An Unexpected House Call

This morning as I got out of the shower and began to towel myself off, banging on my apartment door and voices directly outside of it startled me. I yelled for them to hold on for a second, and when they heard my voice they opened my unlocked door. Having had no clue who they were or why they were entering my house at 8 in the morning, I grabbed a nearby shirt and modestly covered my junk, as I began to yell at the group of four men and a woman who had nonchalantly walked into my apartment. In a flurried, angry mix of Mandarin and English, the phrases “get the fuck out!,” “this is my house, not yours!,” “close my fucking door!,” and “do you live here?!” flew out of my mouth at them. Taken completely aback by my hostility, or maybe just that a naked tattooed man was rushing towards them pointing and shouting at them, they stumbled and backed out of my apartment. I grabbed the door handle, and tersely said “please wait” as I slammed it shut in their faces.
After dressing myself I reopened the door, but before letting them in I gave them a lecture on how I pay for this house, and they can only enter if I tell them they can.
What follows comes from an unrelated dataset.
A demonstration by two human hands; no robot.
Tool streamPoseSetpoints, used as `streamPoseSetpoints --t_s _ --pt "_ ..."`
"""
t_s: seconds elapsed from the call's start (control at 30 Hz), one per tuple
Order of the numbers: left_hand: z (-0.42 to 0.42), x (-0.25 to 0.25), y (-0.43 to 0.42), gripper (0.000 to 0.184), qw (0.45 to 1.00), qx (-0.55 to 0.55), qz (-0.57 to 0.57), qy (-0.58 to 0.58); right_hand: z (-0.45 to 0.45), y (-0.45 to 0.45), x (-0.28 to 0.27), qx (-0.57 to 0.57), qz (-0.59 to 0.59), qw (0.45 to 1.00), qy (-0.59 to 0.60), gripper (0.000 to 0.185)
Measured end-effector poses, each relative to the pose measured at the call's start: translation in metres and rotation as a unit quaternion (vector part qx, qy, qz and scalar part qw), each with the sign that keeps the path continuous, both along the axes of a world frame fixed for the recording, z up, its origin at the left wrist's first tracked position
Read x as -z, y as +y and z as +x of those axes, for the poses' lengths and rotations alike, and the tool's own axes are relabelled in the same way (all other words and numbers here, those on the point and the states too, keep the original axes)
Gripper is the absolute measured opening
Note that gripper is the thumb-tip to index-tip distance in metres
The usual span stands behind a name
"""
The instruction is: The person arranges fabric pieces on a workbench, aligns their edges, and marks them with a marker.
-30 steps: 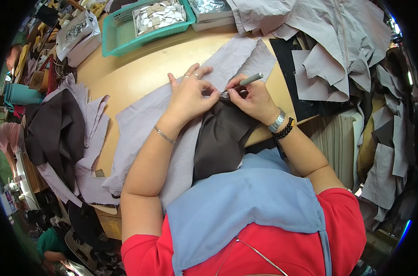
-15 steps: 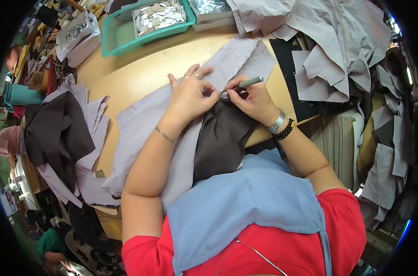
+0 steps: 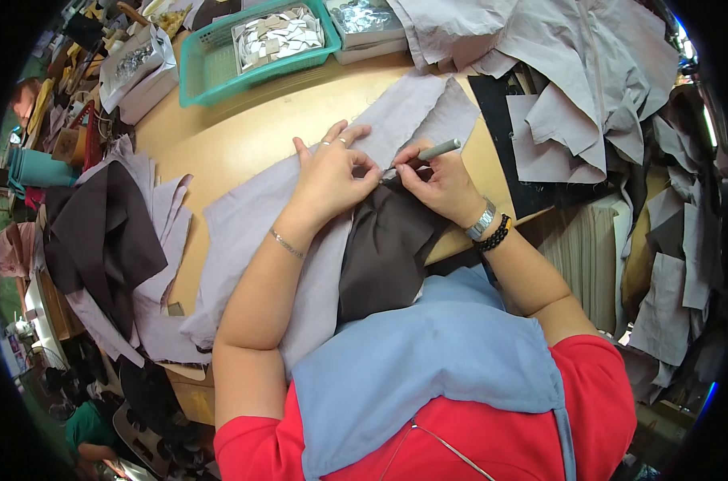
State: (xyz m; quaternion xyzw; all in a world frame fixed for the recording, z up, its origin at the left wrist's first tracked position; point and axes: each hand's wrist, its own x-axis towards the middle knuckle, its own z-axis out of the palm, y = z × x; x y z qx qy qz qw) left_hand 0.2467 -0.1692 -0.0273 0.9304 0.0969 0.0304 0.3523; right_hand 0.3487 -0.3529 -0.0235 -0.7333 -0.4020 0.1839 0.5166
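Observation:
My left hand [image 3: 336, 172] pinches the top edge of a dark brown fabric piece [image 3: 388, 248] between thumb and index finger, its other fingers spread over light grey-lilac fabric [image 3: 268, 200]. Close beside it, my right hand [image 3: 440, 180] pinches the same edge with thumb and index finger. A grey pen [image 3: 440, 149] is also held in my right hand, pointing up to the right. A small light bit shows between the two sets of fingertips; its detail is too small to tell. The brown piece hangs toward my blue apron [image 3: 428, 345].
A green basket [image 3: 211, 94] holding a box of white pieces [image 3: 277, 36] stands at the back of the wooden table [image 3: 195, 132]. Brown fabric [image 3: 103, 232] lies at the left, grey fabric [image 3: 556, 48] at the back right. Co-workers [image 3: 91, 433] are at the far left.
The view has shifted slightly. Both hands stay at the brown fabric's edge, with the fingertips slightly farther apart and a little more of the light bit showing.

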Motion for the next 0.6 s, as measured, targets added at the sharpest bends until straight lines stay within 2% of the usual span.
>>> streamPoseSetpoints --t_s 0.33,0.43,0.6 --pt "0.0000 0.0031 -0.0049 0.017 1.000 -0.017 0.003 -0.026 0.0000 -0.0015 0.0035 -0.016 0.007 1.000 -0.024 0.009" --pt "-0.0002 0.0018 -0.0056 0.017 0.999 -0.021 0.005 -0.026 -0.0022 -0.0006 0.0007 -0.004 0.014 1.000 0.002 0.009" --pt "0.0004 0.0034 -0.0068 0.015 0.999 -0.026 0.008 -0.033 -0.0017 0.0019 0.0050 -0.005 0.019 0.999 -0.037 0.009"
I even included some stern finger wagging to show them how serious I was, and only allowed them in after they’d said they understood. Once inside, the main guy with an official lanyard hanging from his neck gave me a lecture of his own, saying it was my responsibility to keep my door locked, and because it wasn’t then it was my fault they came inside. I decided it was too early for logic and let it go. I asked what they wanted, and he asked for me and my girlfriend who I live with to show him our passports. He wrote down all of our information, including our VISAs. The single woman stared at me the whole time, a look of neutral disapproval on her face. The men besides the main guy with the lanyard were all older, and were dressed the same as the elderly maintenance men who gambled and drank in my apartment complex during the day. None of them seemed too put off by my ability to be polite host, or an angry nudist, and the oldest of them even appeared to be amused the whole time.
I’ve consistently missed or forgotten all the appointments for getting my gas and water meters checked during the whole 7 months I’ve lived in this place, and throughout the whole fiasco assumed they were from Beijing’s gas and water company, having finally decided to drop in unexpectedly to collect from these irresponsible foreigners. I had also assumed they needed my passport information for registration and billing reasons. None of them looked official or professional in anyway, and except for their lanyard leader, they looked like the dudes who had unclogged my toilet a couple months ago. I’m sure you can imagine my surprise once they were finished writing down our passport details, when I offered to show them into my kitchen to check the meter, they said no and informed me they were with the Chinese government’s department of immigration. You know, the people that could boot my ass out of the country for any reason whatsoever. Good thing I only ran at them naked screaming get the fuck out.
I’m pretty sure they found it funny that I was surprised, and waved it off when I apologized multiple times for the incident earlier. They informed us again that we need to lock our doors, and left without saying anything else. Needless to say I was sketched out, not even because I’d insulted people who could very easily decide to give me a headache of migrational proportions, but because where I come from, authority figures dropping by your house is not a good sign.
After contacting three different friends who’ve had places in China for the past 3-5 years, asking them whether or not this is abnormal and if I should be worried or not, they each responded with about the same thing; “nah, that’s pretty normal, it’s China.” One even responded that it could have been because I live in an area with incredibly few foreigners, and somebody had dropped a dime on us because we seemed out of place or didn’t think we belonged there. I bet it was those damn Vibrams, always stirring shit up. But moral of the story, when the day comes and government officials barge into your home, remember that’s just China. Just try to be dressed when they do.